Mężczyzna, który w środę przyszedł przed Pałac Prezydencki z rozbrojonym granatem, jest już wolny i nie usłyszy zarzutów. Stołeczni prokuratorzy po przesłuchaniu świadków uznali, że na obecnym etapie śledztwa 60-latek nie może odpowiadać za groźby karalne. Dlatego mężczyznę przesłuchano tylko jako świadka z ostrzeżeniem, że jeśli zatai prawdę, może usłyszeć zarzuty.

Pytany o sprawę rzecznik komendanta stołecznego policji Maciej Karczyński powiedział, że trwa zbieranie materiału dowodowego. Funkcjonariusze ustalają m.in. kolejnych świadków zdarzenia. W środę przesłuchano trzy osoby, z których relacji wynikało, że 60-latek pokazywał im granat pytając boicie się?.

Początkowo mówiło się, że mężczyzna będzie prawdopodobnie odpowiadać za groźby karalne. Ponieważ granat był rozbrojony, a u mężczyzny nie znaleziono żadnego ładunku wybuchowego, nie został mu przedstawiony zarzut sprowadzenia zagrożenia dla życia i zdrowia wielu osób. Mężczyzna nie usłyszał też zarzutów nielegalnego posiadania broni, bo z opinii eksperta wynika, że z części od pistoletu, które znaleziono w jego mieszkaniu, nie można złożyć działającej broni.

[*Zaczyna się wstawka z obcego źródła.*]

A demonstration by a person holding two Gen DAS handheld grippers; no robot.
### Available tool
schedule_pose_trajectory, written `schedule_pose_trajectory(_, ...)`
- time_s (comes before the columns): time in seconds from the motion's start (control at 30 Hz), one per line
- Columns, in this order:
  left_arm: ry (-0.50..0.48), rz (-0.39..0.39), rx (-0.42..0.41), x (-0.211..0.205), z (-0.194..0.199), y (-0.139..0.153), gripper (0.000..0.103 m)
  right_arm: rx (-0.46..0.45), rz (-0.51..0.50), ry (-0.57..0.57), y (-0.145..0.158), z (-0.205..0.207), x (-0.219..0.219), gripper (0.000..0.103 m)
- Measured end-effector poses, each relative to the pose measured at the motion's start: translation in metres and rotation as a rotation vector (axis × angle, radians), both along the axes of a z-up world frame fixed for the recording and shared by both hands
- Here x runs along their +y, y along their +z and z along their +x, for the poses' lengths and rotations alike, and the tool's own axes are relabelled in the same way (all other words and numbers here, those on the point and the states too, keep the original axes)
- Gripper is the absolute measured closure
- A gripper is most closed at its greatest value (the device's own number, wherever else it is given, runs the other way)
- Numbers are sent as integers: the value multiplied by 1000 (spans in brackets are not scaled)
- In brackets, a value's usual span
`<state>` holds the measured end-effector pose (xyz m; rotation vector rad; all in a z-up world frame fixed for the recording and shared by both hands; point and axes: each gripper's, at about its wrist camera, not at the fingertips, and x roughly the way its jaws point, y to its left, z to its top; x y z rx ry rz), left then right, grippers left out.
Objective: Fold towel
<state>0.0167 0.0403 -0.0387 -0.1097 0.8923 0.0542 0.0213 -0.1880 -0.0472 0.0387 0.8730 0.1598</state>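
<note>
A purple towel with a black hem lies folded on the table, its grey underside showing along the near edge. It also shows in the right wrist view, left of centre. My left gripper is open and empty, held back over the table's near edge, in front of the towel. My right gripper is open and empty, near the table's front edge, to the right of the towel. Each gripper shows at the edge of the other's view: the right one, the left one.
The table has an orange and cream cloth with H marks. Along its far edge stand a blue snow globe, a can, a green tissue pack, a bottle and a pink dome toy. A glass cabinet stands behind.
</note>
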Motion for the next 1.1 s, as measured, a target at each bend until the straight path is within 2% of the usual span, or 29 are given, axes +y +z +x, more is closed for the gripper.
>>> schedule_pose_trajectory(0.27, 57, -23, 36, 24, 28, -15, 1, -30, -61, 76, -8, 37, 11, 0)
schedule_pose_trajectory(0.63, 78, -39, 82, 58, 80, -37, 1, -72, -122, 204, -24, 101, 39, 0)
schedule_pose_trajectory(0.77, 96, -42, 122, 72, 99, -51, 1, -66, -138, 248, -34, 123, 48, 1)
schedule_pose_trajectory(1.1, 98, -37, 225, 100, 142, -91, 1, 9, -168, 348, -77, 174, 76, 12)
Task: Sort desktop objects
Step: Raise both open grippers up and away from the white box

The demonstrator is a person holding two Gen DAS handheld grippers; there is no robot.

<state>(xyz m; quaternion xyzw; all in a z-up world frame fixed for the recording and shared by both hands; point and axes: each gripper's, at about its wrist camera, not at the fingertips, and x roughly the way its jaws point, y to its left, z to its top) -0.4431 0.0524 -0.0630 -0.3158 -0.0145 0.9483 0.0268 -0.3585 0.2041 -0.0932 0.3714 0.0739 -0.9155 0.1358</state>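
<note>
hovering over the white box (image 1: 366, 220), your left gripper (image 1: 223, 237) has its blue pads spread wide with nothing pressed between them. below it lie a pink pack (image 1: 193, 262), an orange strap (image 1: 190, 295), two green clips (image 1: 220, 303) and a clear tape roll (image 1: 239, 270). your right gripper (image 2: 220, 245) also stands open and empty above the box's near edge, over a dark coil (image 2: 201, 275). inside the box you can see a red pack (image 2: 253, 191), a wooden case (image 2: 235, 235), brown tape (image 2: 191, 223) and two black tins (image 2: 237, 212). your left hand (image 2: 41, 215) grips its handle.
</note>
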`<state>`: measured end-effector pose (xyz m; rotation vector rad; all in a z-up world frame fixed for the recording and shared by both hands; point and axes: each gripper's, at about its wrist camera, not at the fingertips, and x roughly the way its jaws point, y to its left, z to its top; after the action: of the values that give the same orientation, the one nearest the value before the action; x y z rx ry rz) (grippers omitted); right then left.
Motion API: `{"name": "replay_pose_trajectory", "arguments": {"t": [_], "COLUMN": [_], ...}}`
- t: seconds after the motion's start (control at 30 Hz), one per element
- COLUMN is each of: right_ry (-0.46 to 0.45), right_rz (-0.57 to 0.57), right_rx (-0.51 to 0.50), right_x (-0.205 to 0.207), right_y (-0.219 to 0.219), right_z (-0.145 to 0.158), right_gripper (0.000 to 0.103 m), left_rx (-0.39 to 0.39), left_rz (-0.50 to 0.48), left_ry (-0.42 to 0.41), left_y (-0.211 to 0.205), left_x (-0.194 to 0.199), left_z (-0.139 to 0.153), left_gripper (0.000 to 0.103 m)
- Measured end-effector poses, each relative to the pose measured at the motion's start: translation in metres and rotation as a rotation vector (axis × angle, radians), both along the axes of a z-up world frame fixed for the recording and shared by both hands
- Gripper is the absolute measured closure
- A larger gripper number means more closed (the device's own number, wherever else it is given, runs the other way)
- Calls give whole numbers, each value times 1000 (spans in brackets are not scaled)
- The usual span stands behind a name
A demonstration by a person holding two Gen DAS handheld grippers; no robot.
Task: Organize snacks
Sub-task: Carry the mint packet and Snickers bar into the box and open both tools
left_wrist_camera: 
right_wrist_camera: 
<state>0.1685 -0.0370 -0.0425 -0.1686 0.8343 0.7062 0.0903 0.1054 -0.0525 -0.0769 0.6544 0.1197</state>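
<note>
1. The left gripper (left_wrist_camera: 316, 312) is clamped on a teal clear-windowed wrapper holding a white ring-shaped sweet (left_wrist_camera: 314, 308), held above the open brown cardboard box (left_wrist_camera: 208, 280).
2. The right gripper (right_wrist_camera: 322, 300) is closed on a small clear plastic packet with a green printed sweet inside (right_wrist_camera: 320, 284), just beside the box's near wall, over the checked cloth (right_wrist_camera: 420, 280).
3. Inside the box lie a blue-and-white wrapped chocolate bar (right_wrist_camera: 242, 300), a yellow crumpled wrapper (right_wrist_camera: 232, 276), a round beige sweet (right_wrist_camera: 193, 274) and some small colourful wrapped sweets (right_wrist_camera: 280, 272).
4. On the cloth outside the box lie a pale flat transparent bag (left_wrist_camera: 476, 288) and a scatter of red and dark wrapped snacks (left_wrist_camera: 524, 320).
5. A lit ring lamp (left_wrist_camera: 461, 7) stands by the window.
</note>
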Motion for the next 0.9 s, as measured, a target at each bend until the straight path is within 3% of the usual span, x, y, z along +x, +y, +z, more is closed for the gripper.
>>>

W środę przed południem, 60-letni Andrzej K. - mieszkaniec Warszawy - podszedł do przeciwników przeniesienia krzyża. Według ich relacji groził im, pokazując granat. Mężczyznę obezwładnili wezwani na miejsce policjanci. Jak się okazało mężczyzna miał przy sobie rozbrojony granat F1.

Z kolei we wtorek 71-letni mieszkaniec podlubelskiej miejscowości, rzucił w tablicę upamiętniająca katastrofę prezydenckiego samolotu pod Smoleńskiem słoikiem z nieczystościami. Postawiono mu zarzut zbezczeszczenia miejsca czci. Został zwolniony do domu.